About the trial (NCT03724071)
This trial is a single-arm open-label Phase I/II trial evaluating the safety and tolerability of multiple ascending doses of TG6002 administered intravenously in combination with oral 5-FC, a non-cytotoxic pro-drug that can be converted in 5-FU, its active metabolite. Based on the safety profile of TG6002, several dose levels have been added to the initial Phase I clinical protocol. At the end of this Phase I part, Phase II patients will receive the recommended dose of TG6002. The trial has safety as primary endpoint for the Phase I part and efficacy for the Phase II part. The trial also evaluates pharmacokinetic properties and biodistribution of TG6002, along with immune modulation of the tumor micro-environment. This European study will enroll up to 40 patients suffering from advanced gastrointestinal carcinomas who have failed and/or are intolerant to standard therapeutic options in the Phase I part. Patients with colon cancer and liver metastases will be enrolled in the Phase II part.

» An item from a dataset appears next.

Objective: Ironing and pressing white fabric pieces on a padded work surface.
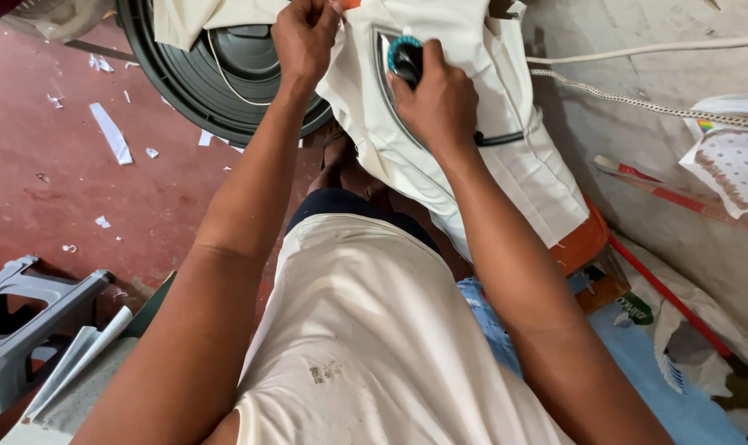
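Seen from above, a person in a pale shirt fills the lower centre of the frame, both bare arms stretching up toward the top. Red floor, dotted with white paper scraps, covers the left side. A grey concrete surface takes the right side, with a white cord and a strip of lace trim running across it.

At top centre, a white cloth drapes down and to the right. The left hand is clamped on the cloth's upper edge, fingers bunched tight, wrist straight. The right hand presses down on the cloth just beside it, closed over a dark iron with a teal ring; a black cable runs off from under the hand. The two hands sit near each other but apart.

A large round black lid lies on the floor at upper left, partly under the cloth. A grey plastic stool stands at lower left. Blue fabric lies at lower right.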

Dr. Philippe Cassier, M.D., PhD, head of the early-phase trials unit at Centre Léon Bérard (Lyon, France) is the principal investigator of the trial.

About TG6002
TG6002 has been engineered to directly kill cancer cells (oncolysis), to enable the production of a chemotherapy agent (5-FU) within the tumor, and to elicit an immune response by the body against the tumor cells. In preclinical experiments, TG6002 has been shown to induce the shrinkage of the primary tumor as well as the regression of distant metastases (Foloppe, et al., Molecular Therapy Oncolytics, View Source).

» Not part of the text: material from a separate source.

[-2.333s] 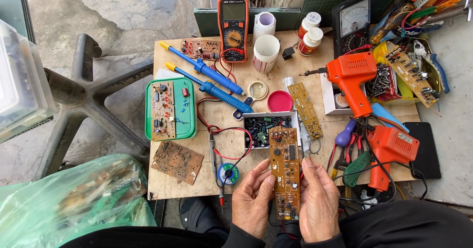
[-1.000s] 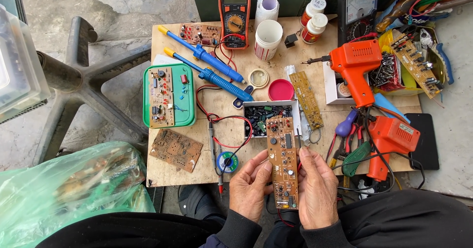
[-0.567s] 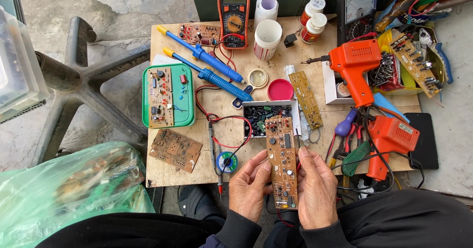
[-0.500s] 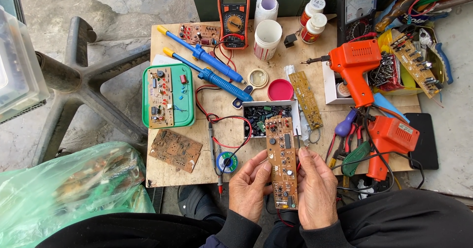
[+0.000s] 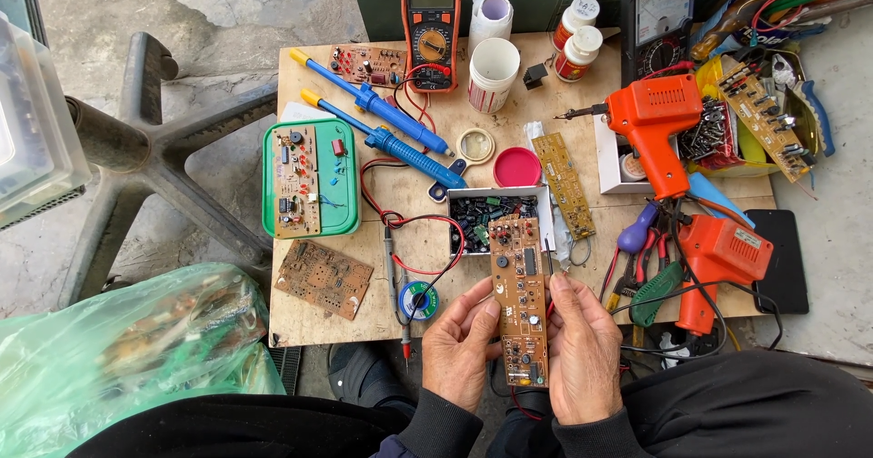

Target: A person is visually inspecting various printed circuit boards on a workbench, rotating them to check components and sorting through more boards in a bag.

The production of 5-FU directly in the tumor aims to achieve a better anti-tumoral effect with limited chemotherapy-induced side effects.

TG6002 induces the production of 5-FU in the cancer cells it has infected, by enabling the local conversion of the pro-drug 5-FC (administered orally) into 5-FU. 5-FU is a common chemotherapy agent for patients with gastro-intestinal cancers. This mechanism of action is based on the in-tumor expression of the proprietary FCU1 gene that has been encoded in the genome of TG6002, taking advantage of the virus selective replication in the tumor cells.

When administered systemically, 5-FU is associated with side effects that can lead to treatment discontinuation. With TG6002, 5-FU is produced within the tumor where it is expected to be present at a high concentration level in contrast to the very low levels anticipated in the rest of the patient’s body.